Memory Management for Performance
This memory management tutorial explains a set of widely applicable, easily reusable memory management techniques which can potentially boost the performance of your Java application.
In many Java applications a large amount of time is spent reading from and writing to memory. Sometimes a lot of time is even spent just allocating and freeing memory (e.g. instantiating and garbage collecting objects). Simply changing how you read, write, allocate and free memory has an impact on the performance of your application.
Is Java Object Instantiation and Garbage Collection Really Fast?
As Java developers we are often told that:
- Object instantiation is fast
- Garbage collection is fast
It is true that object instantiation and garbage collection tends to get faster with every version of Java. However, in some cases you can still do better by managing these aspects yourself because you can tailor the memory management specifically to how your application uses memory.
Is Java Object Access Fast?
In Java you have no control over where in memory the objects you instantiate are located. As explained in the Modern Hardware tutorial, accessing memory sequentially is faster than accessing it arbitrarily. Thus, accessing collections of objects that are scattered out all over memory is slower than accessing collections of objects that are located next to each other.
Additionally, objects may contain references to other objects (e.g. strings), which will further scatter your objects all over memory.
To get the speedup from sequential memory access you will have to take control of object storage yourself.
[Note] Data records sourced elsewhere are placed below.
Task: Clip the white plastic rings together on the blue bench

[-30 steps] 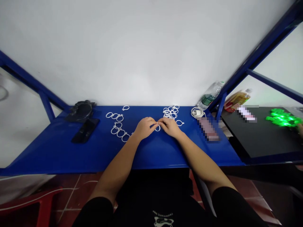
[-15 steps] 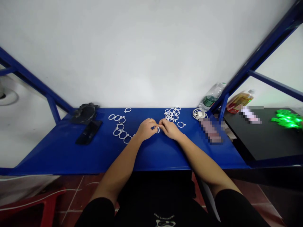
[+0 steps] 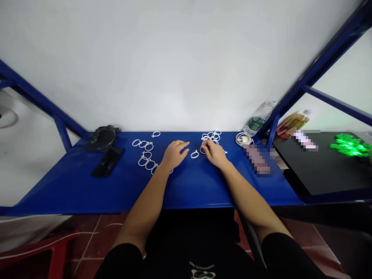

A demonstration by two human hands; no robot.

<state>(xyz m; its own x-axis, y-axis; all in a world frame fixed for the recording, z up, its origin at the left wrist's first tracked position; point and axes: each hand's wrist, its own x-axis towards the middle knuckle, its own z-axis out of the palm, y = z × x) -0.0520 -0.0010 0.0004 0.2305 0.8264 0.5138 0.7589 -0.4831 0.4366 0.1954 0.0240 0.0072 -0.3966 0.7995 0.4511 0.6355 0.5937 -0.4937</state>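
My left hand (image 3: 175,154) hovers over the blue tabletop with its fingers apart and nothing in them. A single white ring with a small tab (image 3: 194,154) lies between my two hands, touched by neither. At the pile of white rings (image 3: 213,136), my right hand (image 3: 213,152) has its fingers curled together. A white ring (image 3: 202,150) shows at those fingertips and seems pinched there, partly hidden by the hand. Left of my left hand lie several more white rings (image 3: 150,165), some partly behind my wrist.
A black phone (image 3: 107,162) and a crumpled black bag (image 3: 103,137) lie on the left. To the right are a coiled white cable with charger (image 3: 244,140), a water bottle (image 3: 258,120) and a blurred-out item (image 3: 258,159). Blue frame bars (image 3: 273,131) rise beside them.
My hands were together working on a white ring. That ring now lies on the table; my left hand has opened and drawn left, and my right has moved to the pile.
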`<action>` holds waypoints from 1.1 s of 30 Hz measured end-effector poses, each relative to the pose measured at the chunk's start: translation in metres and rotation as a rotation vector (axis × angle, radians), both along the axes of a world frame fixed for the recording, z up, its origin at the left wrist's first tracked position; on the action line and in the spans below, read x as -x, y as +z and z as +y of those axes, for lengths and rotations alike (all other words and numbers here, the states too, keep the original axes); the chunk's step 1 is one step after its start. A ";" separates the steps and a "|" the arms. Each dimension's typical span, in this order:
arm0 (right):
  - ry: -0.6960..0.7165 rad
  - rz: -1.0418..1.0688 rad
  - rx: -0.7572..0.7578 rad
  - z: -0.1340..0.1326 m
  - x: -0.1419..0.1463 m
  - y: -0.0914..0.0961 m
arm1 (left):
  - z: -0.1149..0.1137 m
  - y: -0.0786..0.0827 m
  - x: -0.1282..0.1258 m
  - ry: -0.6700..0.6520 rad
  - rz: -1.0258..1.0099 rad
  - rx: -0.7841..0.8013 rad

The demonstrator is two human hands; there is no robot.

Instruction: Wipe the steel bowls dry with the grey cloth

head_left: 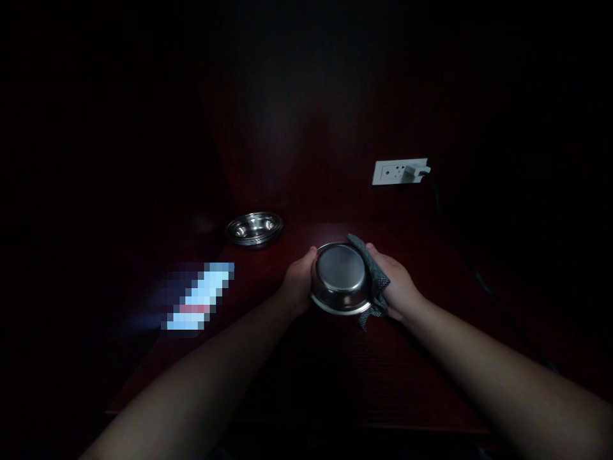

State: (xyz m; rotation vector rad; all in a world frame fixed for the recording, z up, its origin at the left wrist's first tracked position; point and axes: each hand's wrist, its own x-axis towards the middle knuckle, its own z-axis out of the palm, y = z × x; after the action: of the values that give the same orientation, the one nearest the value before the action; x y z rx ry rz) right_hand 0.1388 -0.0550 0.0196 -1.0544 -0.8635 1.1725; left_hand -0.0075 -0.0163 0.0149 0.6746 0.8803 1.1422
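Metal bowl (341,268), underside being turned toward viewer, being held over dark red table (258,275). Left side being gripped by left hand (299,281), right side by right hand (396,284) through checked cloth (372,271). Behind, to left, bowl stack (253,242) being lit. On wall (306,191), white socket (393,172) being occupied by plug (420,171).

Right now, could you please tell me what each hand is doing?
Left hand: holding a metal bowl by its edge, the bowl's base facing the camera.
Right hand: holding a checked cloth against the bowl's opposite side.
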 end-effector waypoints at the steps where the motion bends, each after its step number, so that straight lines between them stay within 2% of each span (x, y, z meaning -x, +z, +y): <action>1: -0.004 0.027 -0.003 0.000 0.000 0.000 | 0.000 0.000 0.000 -0.024 -0.005 0.007; 7: -0.109 0.043 -0.063 0.011 -0.007 -0.007 | 0.000 0.001 0.005 -0.164 -0.122 -0.051; 10: -0.175 0.053 -0.108 0.016 -0.011 -0.009 | -0.005 0.003 0.008 -0.204 -0.096 -0.081; 17: -0.115 0.107 -0.066 0.018 -0.010 -0.014 | -0.019 0.005 0.007 -0.268 -0.017 -0.219; 26: -0.067 0.055 -0.057 0.022 -0.012 -0.015 | -0.013 0.003 0.009 -0.294 0.023 -0.218; 33: -0.071 0.092 -0.021 0.022 -0.012 -0.013 | -0.011 0.003 0.011 -0.315 0.030 -0.201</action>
State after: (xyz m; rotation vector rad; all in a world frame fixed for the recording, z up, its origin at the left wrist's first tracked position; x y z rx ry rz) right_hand 0.1511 -0.0332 0.0062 -0.9988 -0.7586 1.1410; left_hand -0.0187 -0.0274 0.0180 0.9616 0.6607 0.9437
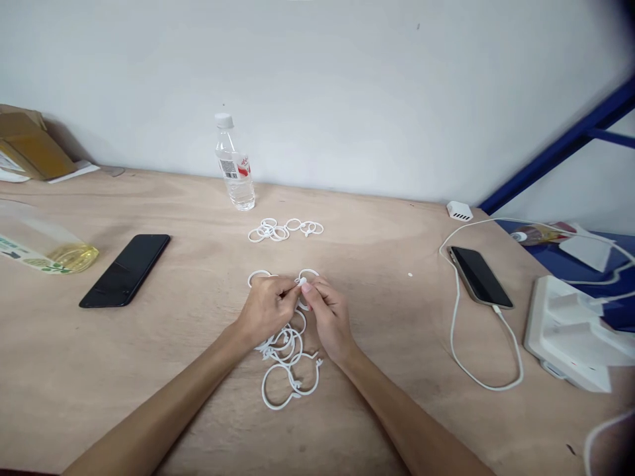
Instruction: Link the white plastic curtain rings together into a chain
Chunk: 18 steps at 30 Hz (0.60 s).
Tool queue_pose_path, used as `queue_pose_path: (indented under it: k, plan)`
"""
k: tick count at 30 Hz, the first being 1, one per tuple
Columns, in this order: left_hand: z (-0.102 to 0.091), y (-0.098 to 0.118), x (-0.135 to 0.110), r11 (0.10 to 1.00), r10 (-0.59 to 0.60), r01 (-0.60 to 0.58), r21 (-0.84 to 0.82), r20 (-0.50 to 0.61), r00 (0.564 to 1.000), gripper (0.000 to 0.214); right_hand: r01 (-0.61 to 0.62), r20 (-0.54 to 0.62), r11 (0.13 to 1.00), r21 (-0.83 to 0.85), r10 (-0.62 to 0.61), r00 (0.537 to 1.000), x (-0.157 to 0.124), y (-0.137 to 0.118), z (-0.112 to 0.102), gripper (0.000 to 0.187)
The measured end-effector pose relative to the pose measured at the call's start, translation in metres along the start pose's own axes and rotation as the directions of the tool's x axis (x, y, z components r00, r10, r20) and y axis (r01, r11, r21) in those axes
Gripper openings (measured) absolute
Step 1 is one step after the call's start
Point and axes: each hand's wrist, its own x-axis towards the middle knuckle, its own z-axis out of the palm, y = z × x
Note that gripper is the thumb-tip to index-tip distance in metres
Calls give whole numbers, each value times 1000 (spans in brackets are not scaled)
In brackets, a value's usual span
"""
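Plastic rings (263, 387): a linked white chain is spread on the plywood bench (124, 370) beneath the hands; a looser cluster (268, 231) is set farther out.
Behind: a water bottle (235, 172) is stood upright beyond the cluster.
Left hand (265, 311): is held above the chain.
Right hand (330, 320): is held just beside it.
Fingers (290, 289): both sets are pressed together, pinching a white ring clip (302, 282).
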Motion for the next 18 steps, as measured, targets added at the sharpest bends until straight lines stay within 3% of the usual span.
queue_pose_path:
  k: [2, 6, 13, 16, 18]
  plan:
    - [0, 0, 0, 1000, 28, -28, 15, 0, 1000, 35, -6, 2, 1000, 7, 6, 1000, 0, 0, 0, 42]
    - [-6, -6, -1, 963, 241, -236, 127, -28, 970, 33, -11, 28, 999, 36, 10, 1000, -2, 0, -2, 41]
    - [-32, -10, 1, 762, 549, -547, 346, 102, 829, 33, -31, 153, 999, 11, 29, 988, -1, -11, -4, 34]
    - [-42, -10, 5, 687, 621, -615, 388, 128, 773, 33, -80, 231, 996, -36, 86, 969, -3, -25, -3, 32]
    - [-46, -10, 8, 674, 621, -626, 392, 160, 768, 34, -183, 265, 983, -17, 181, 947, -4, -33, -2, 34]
I will explain some ways to do that later in this tutorial.
This problem may be addressed in Java 10 with value types, but at the time of writing we are just at Java 8.
Memory Management Aspects
Memory management has two aspects:
- Memory allocation and deallocation strategy
- Data structure design
I will get into both of these memory management aspects in the following sections.
One problem with Java object allocation is that you have no control over whether the JVM allocates a new object by reclaiming an existing, deallocated object, or whether the JVM allocates that new object in a new location.
Because you cannot control the reuse of previously deallocated objects, you cannot control the maximum memory the JVM will use. Yes, I know about the JVM flags, but they are a workaround - not a solid solution. When you control object allocation, deallocation and reallocation you can make limits like e.g. having a maximum of 10.000 messages in memory at a time. No new message objects are allocated until some a freed. You cannot control memory allocation so fine grained with the JVM flags.
The obvious solution to take control of your object allocation and deallocation is to use object pools. Yes, I know people say you won't get any speedup, and that you may even lose speed, but I have still to see the benchmark that backs it up. Regardless, without object pooling you cannot control the number of objects allocated, and thereby not control the maximum memory usage.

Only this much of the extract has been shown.